**INSTRUCTIONS TO FOLLOW:**
In the records below, the line with "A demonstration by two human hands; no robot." opens the range and the line with "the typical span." closes it; print that range exactly and nothing else.

::: PROVIDED DATA :::

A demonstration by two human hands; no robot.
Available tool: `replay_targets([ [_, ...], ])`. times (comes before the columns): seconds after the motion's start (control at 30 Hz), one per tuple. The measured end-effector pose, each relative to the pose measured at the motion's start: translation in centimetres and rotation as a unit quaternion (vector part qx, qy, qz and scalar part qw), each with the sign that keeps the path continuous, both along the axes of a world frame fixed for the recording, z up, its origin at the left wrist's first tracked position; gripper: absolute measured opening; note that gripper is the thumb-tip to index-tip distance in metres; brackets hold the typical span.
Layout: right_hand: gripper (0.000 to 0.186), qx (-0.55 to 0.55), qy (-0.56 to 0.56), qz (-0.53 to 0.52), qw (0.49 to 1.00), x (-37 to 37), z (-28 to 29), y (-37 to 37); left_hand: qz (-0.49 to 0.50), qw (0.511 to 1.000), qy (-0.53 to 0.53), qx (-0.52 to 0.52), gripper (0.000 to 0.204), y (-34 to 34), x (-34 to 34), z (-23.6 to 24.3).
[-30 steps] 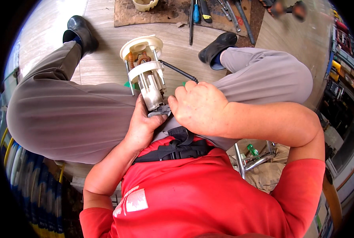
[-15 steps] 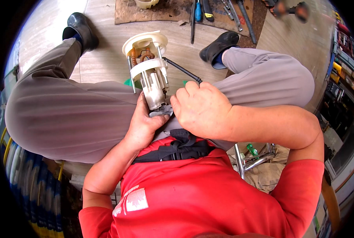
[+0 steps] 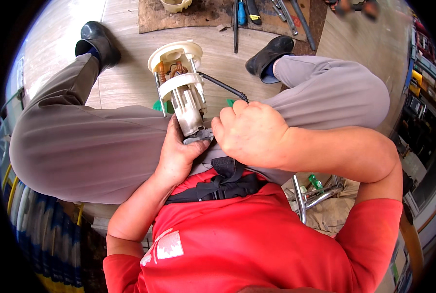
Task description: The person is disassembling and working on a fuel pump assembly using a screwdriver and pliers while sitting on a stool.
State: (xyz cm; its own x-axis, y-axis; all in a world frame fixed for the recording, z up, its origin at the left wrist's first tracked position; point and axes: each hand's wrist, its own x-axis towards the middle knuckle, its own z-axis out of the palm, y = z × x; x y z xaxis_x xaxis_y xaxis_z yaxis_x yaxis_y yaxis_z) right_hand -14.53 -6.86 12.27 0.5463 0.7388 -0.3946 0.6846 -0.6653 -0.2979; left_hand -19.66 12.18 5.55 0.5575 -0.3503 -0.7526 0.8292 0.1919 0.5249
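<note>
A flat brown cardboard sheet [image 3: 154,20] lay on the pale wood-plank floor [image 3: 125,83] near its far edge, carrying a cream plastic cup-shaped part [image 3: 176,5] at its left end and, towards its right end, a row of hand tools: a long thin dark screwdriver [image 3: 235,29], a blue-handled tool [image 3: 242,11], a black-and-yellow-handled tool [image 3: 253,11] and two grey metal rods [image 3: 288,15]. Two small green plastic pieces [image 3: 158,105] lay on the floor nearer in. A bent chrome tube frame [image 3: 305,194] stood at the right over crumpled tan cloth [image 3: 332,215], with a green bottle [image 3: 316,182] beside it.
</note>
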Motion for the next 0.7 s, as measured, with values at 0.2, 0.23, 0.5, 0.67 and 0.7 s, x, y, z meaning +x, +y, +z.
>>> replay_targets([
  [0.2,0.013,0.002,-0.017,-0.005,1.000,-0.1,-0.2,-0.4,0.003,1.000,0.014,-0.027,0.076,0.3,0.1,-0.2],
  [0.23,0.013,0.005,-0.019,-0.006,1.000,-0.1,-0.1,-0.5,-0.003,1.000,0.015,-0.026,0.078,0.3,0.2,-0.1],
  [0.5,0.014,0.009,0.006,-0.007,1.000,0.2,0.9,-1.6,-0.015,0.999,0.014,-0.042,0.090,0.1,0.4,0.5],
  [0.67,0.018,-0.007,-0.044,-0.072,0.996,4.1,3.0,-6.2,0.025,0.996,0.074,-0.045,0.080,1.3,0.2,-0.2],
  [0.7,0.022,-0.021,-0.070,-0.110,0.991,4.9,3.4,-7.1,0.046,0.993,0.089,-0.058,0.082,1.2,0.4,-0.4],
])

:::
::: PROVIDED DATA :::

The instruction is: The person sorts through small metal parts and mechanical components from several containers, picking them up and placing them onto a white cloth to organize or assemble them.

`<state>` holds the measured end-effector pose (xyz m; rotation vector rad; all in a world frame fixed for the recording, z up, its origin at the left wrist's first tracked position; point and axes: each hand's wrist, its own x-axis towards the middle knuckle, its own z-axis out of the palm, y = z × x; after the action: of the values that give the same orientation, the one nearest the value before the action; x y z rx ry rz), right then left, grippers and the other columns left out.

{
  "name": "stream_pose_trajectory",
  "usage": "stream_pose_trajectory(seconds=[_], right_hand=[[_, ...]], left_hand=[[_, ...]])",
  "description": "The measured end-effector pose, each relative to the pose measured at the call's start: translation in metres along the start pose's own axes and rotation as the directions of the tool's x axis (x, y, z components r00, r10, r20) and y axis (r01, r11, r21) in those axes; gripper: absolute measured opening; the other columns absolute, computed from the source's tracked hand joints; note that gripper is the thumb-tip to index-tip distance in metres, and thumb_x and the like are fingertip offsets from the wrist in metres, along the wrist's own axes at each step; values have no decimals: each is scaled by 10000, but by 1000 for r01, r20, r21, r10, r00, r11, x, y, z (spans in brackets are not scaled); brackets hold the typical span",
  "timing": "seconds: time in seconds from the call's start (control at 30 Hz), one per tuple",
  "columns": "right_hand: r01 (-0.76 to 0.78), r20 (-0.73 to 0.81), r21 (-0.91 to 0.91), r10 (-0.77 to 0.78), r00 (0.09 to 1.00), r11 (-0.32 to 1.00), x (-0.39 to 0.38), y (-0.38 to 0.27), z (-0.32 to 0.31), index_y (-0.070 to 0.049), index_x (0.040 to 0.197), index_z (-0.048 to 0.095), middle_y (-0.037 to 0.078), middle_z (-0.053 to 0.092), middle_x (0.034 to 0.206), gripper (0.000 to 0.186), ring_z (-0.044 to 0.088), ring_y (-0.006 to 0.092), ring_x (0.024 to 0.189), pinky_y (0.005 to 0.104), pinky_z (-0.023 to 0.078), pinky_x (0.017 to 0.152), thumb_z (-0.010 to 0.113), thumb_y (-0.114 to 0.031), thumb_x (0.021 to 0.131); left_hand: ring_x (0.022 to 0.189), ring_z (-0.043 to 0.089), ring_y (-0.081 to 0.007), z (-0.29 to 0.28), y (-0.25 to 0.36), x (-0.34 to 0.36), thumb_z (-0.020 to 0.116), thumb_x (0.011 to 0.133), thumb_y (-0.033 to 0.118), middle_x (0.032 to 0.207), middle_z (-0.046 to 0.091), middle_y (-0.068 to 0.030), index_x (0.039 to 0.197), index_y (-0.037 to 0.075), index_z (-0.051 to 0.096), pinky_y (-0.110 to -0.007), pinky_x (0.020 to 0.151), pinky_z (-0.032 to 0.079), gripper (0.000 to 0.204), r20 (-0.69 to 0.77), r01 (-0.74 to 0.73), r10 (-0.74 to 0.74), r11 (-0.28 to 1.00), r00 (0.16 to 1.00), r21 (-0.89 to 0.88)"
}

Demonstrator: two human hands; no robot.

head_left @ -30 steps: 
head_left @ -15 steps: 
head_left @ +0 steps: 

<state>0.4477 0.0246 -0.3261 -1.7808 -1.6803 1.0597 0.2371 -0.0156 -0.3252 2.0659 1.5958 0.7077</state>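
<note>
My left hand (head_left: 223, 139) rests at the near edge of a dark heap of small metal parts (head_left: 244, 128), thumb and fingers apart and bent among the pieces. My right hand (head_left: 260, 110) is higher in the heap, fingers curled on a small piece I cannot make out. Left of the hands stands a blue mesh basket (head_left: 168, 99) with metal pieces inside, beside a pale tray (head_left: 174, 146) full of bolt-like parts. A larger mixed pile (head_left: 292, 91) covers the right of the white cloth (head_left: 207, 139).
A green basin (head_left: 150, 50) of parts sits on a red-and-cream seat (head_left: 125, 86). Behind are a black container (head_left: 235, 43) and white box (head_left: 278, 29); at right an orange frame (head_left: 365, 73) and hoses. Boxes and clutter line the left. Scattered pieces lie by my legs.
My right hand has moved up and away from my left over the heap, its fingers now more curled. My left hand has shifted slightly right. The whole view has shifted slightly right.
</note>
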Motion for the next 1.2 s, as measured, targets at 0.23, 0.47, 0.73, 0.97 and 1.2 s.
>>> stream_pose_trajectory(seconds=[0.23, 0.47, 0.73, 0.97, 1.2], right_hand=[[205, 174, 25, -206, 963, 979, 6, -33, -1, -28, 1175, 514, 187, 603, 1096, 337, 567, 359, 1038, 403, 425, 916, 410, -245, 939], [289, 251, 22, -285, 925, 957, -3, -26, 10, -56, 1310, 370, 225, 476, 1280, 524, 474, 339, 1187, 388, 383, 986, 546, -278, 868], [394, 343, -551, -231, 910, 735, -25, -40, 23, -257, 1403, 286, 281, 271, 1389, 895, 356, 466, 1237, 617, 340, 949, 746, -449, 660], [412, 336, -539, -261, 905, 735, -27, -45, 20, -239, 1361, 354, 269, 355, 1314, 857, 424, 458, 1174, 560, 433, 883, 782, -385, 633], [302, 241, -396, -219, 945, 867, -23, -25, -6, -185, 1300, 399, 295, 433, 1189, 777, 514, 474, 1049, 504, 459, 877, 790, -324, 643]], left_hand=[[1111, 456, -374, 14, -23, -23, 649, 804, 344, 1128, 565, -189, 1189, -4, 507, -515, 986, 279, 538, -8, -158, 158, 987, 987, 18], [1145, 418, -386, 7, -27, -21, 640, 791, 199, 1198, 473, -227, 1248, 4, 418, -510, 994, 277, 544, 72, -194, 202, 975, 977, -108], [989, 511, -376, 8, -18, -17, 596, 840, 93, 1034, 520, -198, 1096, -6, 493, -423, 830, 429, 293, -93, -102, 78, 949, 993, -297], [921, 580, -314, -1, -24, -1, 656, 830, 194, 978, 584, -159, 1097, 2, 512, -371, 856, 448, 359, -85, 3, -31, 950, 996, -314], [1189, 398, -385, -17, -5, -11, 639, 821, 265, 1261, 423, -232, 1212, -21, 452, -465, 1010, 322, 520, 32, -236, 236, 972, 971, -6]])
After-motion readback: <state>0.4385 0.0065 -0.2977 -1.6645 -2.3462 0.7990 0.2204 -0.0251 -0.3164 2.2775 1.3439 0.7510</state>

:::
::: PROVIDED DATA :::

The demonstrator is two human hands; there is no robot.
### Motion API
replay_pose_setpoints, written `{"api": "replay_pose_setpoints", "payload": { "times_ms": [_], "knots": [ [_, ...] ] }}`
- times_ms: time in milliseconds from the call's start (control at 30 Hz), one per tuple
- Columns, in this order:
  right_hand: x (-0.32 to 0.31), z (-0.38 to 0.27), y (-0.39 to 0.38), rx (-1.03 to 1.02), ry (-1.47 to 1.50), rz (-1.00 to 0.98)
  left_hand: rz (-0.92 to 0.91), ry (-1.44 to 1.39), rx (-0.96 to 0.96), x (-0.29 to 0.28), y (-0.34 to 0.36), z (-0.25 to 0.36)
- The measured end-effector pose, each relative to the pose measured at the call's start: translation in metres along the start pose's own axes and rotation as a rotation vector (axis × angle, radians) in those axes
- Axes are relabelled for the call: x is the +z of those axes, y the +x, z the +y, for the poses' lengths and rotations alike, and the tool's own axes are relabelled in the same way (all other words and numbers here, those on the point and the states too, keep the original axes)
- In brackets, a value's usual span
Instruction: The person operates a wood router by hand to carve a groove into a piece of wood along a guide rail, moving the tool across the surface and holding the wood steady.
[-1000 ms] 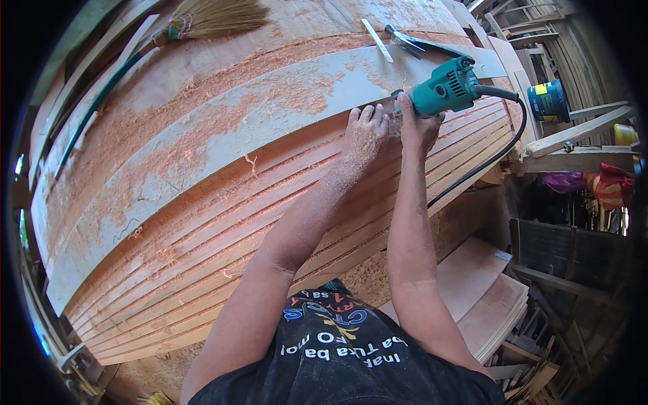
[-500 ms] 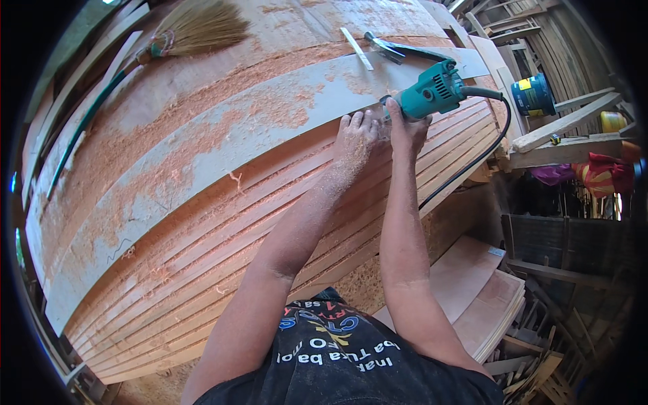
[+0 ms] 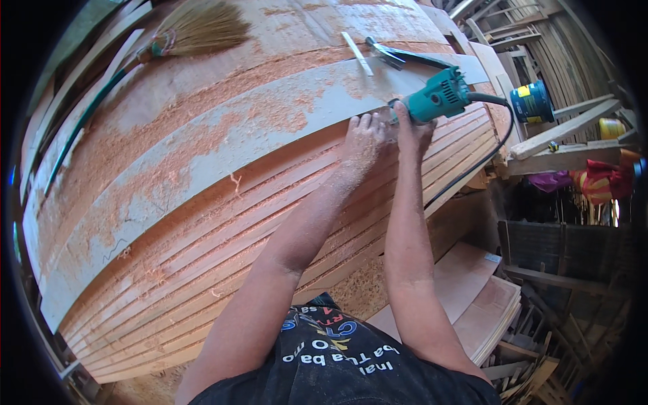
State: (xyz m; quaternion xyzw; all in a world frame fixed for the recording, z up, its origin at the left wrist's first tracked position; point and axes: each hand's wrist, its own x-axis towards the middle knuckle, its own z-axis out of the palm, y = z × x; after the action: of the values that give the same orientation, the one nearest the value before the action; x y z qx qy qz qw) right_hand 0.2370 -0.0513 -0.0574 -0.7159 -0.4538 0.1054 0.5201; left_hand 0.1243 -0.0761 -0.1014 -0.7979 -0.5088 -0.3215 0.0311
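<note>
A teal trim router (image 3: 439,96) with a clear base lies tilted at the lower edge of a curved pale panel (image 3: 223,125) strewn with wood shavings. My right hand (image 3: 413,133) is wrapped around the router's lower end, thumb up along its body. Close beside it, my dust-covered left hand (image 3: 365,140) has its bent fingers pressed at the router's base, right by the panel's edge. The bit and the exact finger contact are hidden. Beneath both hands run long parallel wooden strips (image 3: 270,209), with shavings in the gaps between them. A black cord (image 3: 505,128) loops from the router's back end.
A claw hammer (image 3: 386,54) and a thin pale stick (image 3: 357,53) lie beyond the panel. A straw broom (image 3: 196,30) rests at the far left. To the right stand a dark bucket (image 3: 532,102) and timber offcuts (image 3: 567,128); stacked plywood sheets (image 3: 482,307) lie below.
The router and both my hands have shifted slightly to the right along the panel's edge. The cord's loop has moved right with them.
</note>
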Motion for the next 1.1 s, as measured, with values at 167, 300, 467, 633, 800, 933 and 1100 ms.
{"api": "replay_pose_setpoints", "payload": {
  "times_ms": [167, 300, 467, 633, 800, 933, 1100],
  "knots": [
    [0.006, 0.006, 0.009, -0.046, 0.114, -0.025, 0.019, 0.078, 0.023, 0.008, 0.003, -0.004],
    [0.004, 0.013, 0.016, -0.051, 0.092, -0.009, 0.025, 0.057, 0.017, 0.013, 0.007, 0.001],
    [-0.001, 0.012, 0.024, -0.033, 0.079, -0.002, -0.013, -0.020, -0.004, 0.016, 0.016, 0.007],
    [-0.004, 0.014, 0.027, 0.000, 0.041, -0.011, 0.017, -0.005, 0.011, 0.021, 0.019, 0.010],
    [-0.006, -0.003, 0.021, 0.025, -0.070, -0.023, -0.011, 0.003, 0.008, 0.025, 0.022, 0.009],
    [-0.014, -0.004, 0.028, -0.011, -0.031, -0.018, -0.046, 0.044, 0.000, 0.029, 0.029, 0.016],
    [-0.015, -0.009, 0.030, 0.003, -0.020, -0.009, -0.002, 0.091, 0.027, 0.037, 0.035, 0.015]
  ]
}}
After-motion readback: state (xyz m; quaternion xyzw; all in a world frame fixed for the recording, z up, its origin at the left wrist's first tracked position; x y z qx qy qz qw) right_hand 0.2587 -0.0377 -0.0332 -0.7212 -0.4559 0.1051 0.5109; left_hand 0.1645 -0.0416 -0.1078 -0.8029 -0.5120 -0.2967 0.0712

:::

**RESPONSE:**
A demonstration by two human hands; no robot.
Available tool: `replay_targets([ [_, ...], ])`. times (comes before the columns): seconds after the motion's start (control at 30 Hz), one per tuple. The measured end-effector pose, each relative to the pose measured at the motion's start: translation in centimetres and rotation as a unit quaternion (vector part qx, qy, qz and scalar part qw), each with the sign that keeps the path continuous, both along the axes of a world frame fixed for the recording, z up, its origin at the left wrist's first tracked position; gripper: absolute measured opening; note that gripper is the thumb-tip to index-tip distance in metres; brackets hold the typical span.

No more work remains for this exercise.